Last fall, when I interviewed Yasir Naqvi, MPP for Ottawa Centre, I was impressed with the Liberal party’s proposal to reduce tuition by 30 per cent for a select group of students.
In December, when I found out this tuition break was being implemented as a grant during the winter term, I was similarly impressed with the party’s ability to follow through.
But then I started researching. As a person of little financial resource, when I hear I can get up to $800 back from my tuition, I’d like to know how much I’m actually getting.
The qualifications make some sense to me. Not to say people outside of them aren’t paying too much for tuition, but some of us run a greater risk of not coming back to school than others, purely for financial reasons.
You must be a full-time student at a public post-secondary school, check. It must be less than four years since you’ve left high school, that sucks a lot, but check. You’re in a program you can apply to directly from high school, check. Your parents’ gross income is $160,000 or less, sorry mom, but check.
But that’s just to be eligible. I don’t think I trust this just yet, so I look some more. I learn the grant isn’t retroactive, which seems fair. It doesn’t come in time to pay your tuition, but I guess they need some time to get organized for people who have to mail information — we all do this for the Ontario Student Assistance Program (OSAP), so I have an idea of how long it takes.
As I browse the FAQs, I’m noticing the grant is pretty linear. But I hope that, at the very least, it will help the people who need it most. Then something strikes me: If you receive the Ontario Access Grant, which all OSAP recipients are automatically considered for, the amount of the grant is subtracted from your 30 per cent reduction.
This grant sounds familiar. I know this name, but from where? Two days prior, I was in the financial aid office confirming my OSAP details. They told me my OSAP loan was reduced to a smaller amount and I’d be getting a grant instead, but not to worry, I could expect it in seven to 10 business days.
So I log into my OSAP account and discover I’m getting roughly the same amount I would’ve gotten in OSAP this term from the Ontario Access Grant — brilliant, because I don’t have to pay that back. I can’t get the tuition reduction, which sucks, but at least I get this awesome grant.
Then I notice the words “four to six weeks.” Somebody somewhere really hates me. They sure as hell don’t want me to afford to go to school. I call the financial aid office: I won’t get this grant until early to mid-February. Sorry I was given the wrong information. Maybe I should take out a student line of credit?

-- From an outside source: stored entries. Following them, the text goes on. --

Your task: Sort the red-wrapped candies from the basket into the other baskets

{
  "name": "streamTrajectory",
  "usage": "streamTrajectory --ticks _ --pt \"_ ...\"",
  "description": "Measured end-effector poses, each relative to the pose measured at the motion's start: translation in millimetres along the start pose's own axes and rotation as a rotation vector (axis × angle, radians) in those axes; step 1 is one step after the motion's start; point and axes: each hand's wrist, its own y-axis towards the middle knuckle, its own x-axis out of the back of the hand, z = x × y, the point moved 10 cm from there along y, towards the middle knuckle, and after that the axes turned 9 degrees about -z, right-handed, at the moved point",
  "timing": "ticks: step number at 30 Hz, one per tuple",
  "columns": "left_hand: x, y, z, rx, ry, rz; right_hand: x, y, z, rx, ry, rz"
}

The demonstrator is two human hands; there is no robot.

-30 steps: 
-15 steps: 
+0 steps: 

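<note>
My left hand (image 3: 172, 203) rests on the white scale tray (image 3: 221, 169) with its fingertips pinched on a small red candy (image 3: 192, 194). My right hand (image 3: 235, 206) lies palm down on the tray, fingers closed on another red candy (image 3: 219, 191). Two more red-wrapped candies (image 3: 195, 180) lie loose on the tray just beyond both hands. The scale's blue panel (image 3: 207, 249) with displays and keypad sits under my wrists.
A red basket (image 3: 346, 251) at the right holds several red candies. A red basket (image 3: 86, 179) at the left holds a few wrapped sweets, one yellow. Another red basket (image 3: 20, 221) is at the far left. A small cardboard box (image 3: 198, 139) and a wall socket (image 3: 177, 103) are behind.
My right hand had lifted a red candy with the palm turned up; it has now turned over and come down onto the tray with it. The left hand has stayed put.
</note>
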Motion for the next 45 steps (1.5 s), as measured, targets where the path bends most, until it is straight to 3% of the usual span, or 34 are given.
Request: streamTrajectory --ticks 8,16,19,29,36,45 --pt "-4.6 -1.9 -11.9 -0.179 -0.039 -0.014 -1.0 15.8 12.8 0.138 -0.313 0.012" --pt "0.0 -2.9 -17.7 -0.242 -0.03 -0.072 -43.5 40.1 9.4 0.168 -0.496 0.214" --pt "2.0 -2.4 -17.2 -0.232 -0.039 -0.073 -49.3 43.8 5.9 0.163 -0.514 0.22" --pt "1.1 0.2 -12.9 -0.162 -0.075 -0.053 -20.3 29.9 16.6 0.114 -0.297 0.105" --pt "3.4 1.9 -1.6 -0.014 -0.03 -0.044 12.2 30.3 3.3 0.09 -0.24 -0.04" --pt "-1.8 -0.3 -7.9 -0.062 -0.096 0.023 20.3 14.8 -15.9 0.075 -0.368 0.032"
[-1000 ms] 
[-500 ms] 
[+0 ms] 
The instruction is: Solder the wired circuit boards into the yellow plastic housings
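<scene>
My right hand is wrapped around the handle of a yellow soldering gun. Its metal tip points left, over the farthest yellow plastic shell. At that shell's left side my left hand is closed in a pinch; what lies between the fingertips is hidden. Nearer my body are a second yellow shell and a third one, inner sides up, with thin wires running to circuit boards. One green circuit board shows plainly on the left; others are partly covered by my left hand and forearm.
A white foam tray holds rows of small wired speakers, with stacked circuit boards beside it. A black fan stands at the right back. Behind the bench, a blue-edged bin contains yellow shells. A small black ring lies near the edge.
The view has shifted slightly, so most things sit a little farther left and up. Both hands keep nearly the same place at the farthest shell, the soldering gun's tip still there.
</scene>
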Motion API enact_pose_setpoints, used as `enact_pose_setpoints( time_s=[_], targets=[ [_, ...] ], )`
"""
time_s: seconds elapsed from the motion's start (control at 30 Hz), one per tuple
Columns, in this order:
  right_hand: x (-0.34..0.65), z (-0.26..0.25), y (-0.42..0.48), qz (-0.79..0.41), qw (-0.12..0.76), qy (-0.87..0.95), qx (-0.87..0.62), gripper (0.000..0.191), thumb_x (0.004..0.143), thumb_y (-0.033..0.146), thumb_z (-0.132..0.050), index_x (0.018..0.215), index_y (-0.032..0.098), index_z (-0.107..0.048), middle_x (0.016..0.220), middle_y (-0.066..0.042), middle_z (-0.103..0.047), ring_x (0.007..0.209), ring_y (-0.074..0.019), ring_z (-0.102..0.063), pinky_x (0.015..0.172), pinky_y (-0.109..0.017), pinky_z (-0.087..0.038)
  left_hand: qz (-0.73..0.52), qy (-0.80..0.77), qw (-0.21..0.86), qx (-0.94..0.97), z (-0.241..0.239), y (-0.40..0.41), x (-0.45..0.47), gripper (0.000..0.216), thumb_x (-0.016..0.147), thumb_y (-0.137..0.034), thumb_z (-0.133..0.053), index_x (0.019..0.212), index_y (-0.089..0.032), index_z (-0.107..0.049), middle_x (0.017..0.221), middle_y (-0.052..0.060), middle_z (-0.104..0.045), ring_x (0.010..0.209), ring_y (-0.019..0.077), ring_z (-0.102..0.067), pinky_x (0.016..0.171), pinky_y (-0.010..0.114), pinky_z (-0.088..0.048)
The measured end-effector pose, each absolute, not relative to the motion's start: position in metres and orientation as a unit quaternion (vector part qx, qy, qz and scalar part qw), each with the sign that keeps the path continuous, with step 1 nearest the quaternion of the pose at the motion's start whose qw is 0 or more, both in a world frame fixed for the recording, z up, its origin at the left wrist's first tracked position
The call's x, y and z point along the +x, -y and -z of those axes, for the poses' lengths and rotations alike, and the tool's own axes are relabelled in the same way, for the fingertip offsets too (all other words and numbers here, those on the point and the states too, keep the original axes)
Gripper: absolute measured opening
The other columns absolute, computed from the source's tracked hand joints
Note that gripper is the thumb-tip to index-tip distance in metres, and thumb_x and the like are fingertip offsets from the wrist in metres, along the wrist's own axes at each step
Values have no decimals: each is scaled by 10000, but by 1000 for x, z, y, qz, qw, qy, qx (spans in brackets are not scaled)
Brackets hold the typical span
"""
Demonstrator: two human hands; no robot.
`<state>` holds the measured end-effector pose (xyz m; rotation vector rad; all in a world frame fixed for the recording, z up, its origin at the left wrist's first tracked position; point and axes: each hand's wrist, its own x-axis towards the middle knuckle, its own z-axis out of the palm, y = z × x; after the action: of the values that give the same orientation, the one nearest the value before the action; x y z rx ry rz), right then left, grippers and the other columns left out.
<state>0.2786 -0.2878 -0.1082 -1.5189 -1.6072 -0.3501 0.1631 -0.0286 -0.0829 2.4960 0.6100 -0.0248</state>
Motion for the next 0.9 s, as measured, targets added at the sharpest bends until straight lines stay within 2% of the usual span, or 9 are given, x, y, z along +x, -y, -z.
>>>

Student fees left over, textbooks to buy, rent to pay . . . holy Batman!
I talked to some of my friends, and a lot of them get money from this grant. Not enough for panic, but enough that this tuition reduction does nothing for them.
Help me out here: If the tuition reduction can’t help me, most of my darling friends from low-income households, or people who don’t fall into the numerous eligibility criteria, who exactly is it helping?
I sincerely hope some people who need this tuition reduction get it, but my relationship with Carleton and Premier Dalton McGuinty is starting to feel abusive: too many lows and not enough ‘not so lows.’
I shouldn’t be scrambling just to afford textbooks. I have a part-time job, I’ve taken the appropriate loans, and I’ve applied for a zillion bursaries and grants.
What’s the point in having tuition breaks, government grants, and outrageous loans so I can contribute to society later when there seems to be no end to this disastrous poverty cycle?